Phosphorus (P) is known as a valuable resource, and recycling it from wastewater can avoid environmental pollution and resource waste. Herein, a regenerable magnetic Fe3O4 and La-based metal–organic framework functional material (Fe3O4/La-MOF) was synthesized by solvent thermal method and its adsorption performances of phosphate were evaluated.
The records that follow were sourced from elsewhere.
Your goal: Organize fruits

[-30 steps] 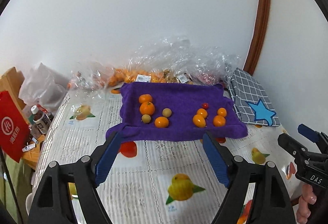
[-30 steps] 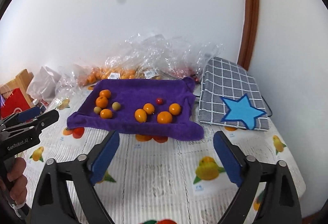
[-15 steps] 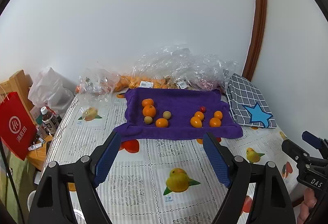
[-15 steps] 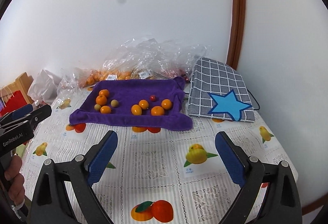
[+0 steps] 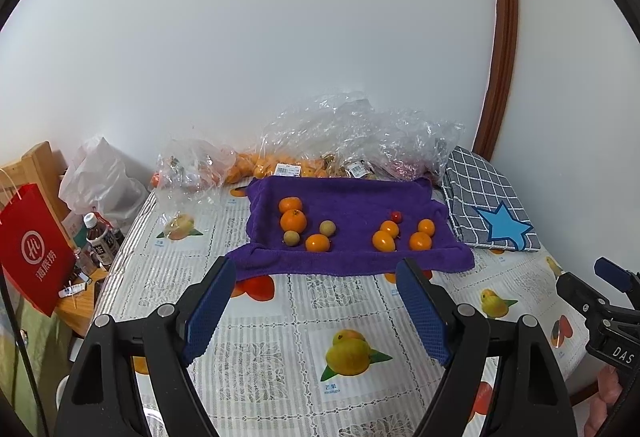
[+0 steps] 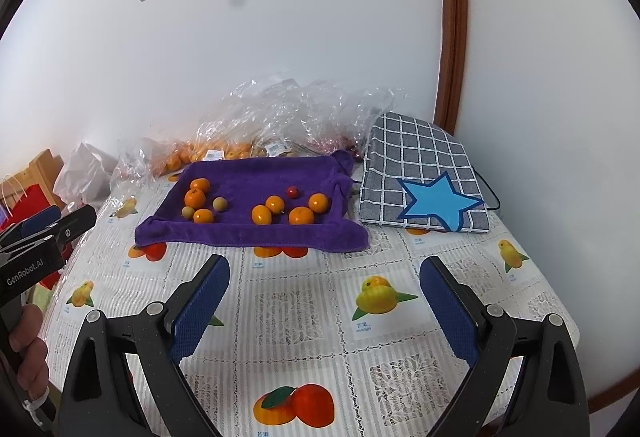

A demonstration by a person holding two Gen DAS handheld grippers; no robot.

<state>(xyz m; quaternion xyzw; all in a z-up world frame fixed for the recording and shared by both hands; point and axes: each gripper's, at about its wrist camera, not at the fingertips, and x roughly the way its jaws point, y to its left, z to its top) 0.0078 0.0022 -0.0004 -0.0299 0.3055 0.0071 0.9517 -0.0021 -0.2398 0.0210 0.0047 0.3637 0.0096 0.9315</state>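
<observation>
A table with a fruit-print cloth point(image 5: 280, 317) is standing against a white wall. On it the purple towel point(image 5: 352, 201) is holding the fruits: oranges point(image 5: 293, 221) on its left part, kumquats point(image 5: 384, 240) and a red cherry tomato point(image 5: 395, 216) on its right. Both the left gripper point(image 5: 312, 311) and the right gripper point(image 6: 324, 309) are hanging spread wide, empty, well in front of the towel. The round fruits could be rolling off its soft near edge if a finger pushes them.

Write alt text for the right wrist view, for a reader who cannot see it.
The open right gripper hovers, empty, over a fruit-print tablecloth, pointing toward a purple towel holding small orange, tan and red fruits in two loose groups. A checked cushion with a blue star lies right of it, crumpled plastic bags sit behind, and the left gripper shows at left.
</observation>
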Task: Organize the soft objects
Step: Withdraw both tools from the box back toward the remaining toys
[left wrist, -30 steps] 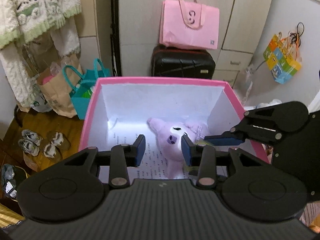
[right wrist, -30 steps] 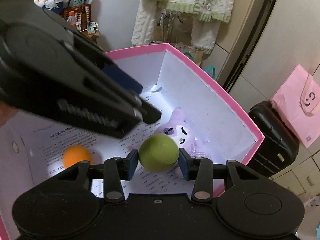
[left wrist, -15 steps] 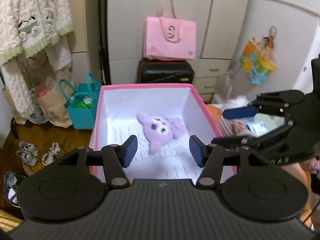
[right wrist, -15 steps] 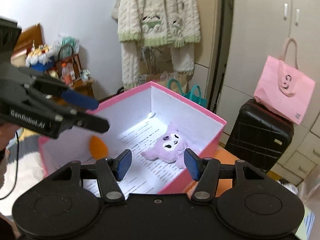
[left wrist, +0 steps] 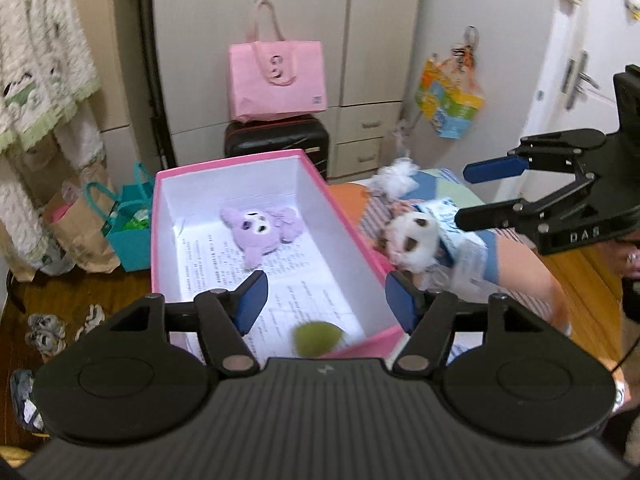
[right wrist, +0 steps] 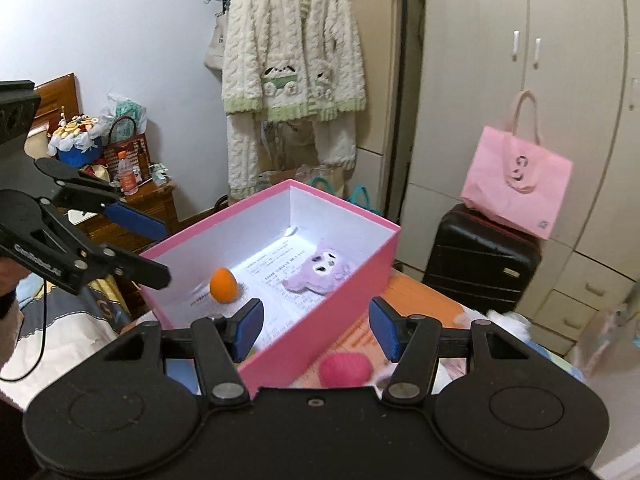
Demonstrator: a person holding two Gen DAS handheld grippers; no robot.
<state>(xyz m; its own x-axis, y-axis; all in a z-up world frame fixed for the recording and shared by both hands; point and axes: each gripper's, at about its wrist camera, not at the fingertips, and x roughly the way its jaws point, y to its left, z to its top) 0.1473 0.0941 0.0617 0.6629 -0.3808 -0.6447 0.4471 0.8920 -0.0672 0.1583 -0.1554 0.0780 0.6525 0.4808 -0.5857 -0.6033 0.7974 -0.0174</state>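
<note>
Inside, purple plush (left wrist: 260, 230); fuzzy, face-up

Left hand-held gripper (left wrist: 326, 299) tilted downward, jaws opening, nothing held. Right hand-held gripper (right wrist: 316, 326) angled downward, jaws parted, empty.

Your left gripper (left wrist: 326, 300) and right gripper (right wrist: 316, 328) are matte black, with blue pads on slim linkage fingers (silver pivot screws at each base). White lettering marks their sides, and a thin black cable hangs at the right-wrist view's left edge.
</note>
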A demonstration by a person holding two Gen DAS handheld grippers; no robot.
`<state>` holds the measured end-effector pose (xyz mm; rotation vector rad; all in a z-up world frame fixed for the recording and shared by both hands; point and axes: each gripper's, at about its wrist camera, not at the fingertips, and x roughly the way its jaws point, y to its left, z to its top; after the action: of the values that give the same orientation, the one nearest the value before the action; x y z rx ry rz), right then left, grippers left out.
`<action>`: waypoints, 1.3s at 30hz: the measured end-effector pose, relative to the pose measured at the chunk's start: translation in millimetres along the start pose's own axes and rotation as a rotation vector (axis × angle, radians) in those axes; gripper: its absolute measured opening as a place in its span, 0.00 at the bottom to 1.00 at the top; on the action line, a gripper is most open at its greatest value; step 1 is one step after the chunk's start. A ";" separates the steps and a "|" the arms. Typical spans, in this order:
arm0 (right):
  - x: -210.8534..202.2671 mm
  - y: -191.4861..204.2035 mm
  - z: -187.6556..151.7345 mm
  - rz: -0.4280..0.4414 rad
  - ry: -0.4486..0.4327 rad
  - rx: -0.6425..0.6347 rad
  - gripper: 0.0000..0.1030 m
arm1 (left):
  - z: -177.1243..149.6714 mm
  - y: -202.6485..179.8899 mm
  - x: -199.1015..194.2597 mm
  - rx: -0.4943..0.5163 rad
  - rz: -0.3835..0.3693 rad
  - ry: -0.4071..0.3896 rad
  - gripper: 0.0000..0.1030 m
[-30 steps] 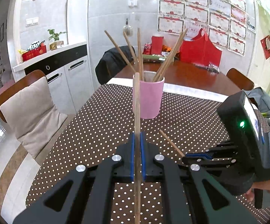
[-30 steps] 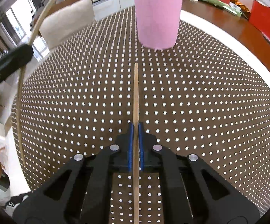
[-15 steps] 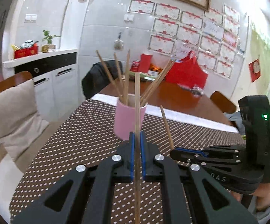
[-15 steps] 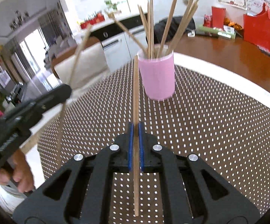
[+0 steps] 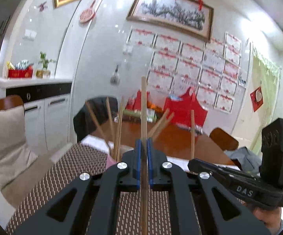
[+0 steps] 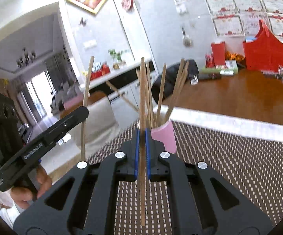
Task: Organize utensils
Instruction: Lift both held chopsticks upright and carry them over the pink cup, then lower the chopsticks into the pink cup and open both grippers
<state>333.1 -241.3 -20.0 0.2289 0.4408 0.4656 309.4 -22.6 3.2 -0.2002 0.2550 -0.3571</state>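
Note:
My left gripper [image 5: 143, 143] is shut on a wooden chopstick [image 5: 143, 107] that stands upright. My right gripper [image 6: 142, 132] is shut on another wooden chopstick [image 6: 142, 90], also upright. A pink cup [image 6: 164, 135] holding several chopsticks stands on the dotted brown mat [image 6: 239, 156], just beyond and right of the right gripper. In the left wrist view the cup [image 5: 110, 161] is mostly hidden behind my fingers, with its chopsticks [image 5: 119, 129] sticking up. The right gripper [image 5: 192, 160] shows at right there; the left gripper [image 6: 83, 110] shows at left in the right wrist view.
The brown wooden table [image 6: 239, 98] carries red bags [image 6: 265, 52] and boxes at its far side. A cushioned chair [image 5: 2, 135] stands at the left. White cabinets [image 5: 47, 117] line the wall.
Both grippers have risen and tilted up with their chopsticks, so the views now show more wall and less mat. The cup now sits lower and closer in both views.

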 end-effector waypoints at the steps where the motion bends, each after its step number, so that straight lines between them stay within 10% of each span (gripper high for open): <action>1: 0.3 -0.6 4.0 0.003 -0.019 0.002 0.06 | 5.9 -2.1 4.5 0.010 0.004 -0.029 0.06; 19: 52.7 -5.8 57.4 0.047 -0.320 0.013 0.06 | 43.6 18.7 70.6 -0.068 0.118 -0.335 0.06; 39: 96.5 -14.4 51.7 -0.085 -0.372 -0.056 0.06 | 30.5 31.5 127.2 -0.066 0.143 -0.386 0.06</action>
<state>439.8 -213.5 -13.3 0.2361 0.0728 0.3414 443.2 -36.0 -2.1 -0.3091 -0.1003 -0.1632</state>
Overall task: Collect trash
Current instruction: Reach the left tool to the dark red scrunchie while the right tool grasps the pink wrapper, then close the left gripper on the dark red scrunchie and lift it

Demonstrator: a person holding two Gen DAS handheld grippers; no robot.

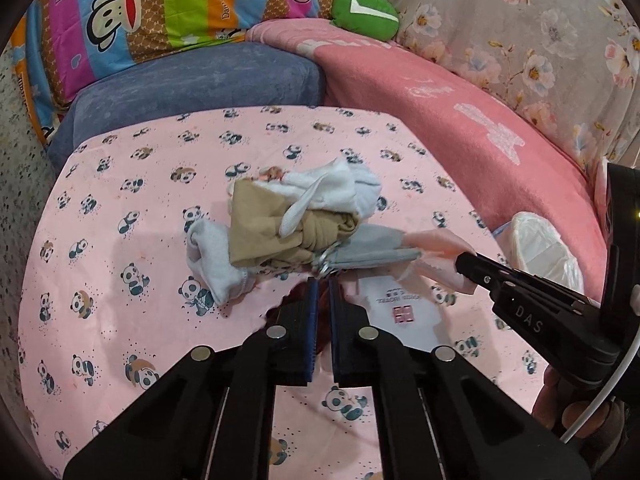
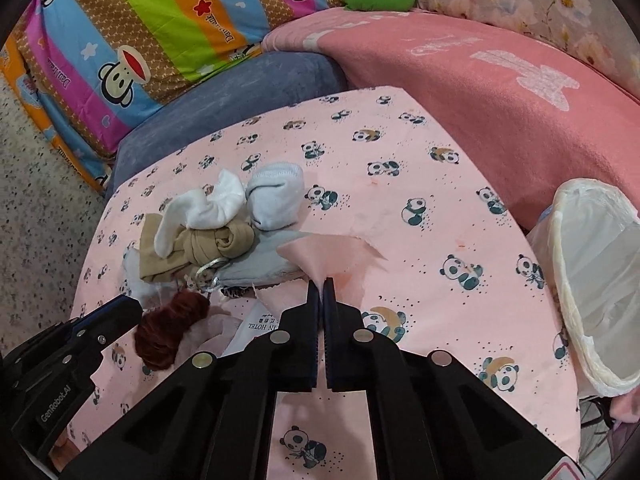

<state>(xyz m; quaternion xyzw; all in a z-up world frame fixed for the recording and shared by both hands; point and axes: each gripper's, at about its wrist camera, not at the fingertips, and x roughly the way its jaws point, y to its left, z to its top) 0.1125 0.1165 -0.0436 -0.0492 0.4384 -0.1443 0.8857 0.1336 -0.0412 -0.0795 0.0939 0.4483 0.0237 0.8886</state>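
Steeply tilted down, the right gripper point(image 2: 322, 282) pinches a pink scrap point(image 2: 328, 258) at twelve o'clock. At its nine o'clock, the left gripper point(image 1: 323, 280), equally tilted, is pressed together beside a dark red bundle point(image 2: 168, 330); whether it grips that is unclear.

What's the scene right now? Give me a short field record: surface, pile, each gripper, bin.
surface: panda-print cloth
pile: white socks, tan cloth, grey cloth, dark red bundle
left gripper: shut, what it holds unclear
right gripper: shut on pink scrap
bin: white-lined basket, at the right of the table

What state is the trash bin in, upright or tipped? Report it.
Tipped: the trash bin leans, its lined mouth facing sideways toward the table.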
The as-prepared magnetic Fe3O4/La-MOF exhibited magnetic separation efficiency of 97.9% and it could maintain the high adsorption capacity over a wide pH range from 3 to 10, as well as showed an excellent P adsorption selectivity in presence of Cl-, NO3–, HCO3–, CO32– and SO42-. The isotherm data were consistent with the Langmuir model, and the adsorption kinetic data conformed to the pseudo-second-order model, revealing that there was chemical adsorption between Fe3O4/La-MOF and phosphate. The electrochemical behavior of Fe3O4/La-MOF before and after phosphate adsorption showed that the band gap energy of LUMO (Lowest Unoccupied Molecular Orbital) and HOMO (Highest Occupied Molecular Orbital) of P adsorbed Fe3O4/La-MOF was lower than that of the material itself, which indicated the successful adsorption of phosphate on Fe3O4/La-MOF and the forming of a perfect hybrid structure. The characterization analysis of FT-IR and XPS illustrated that intra-sphere complex (La[sbnd]O[sbnd]P) formed between Fe3O4/La-MOF and phosphate by ligand exchange, which might be the dominant mechanism, followed by electrostatic attraction and precipitation. This study highlighted the great promise of magnetic reusable Fe3O4/La-MOF composite for application in phosphate removal and recovery.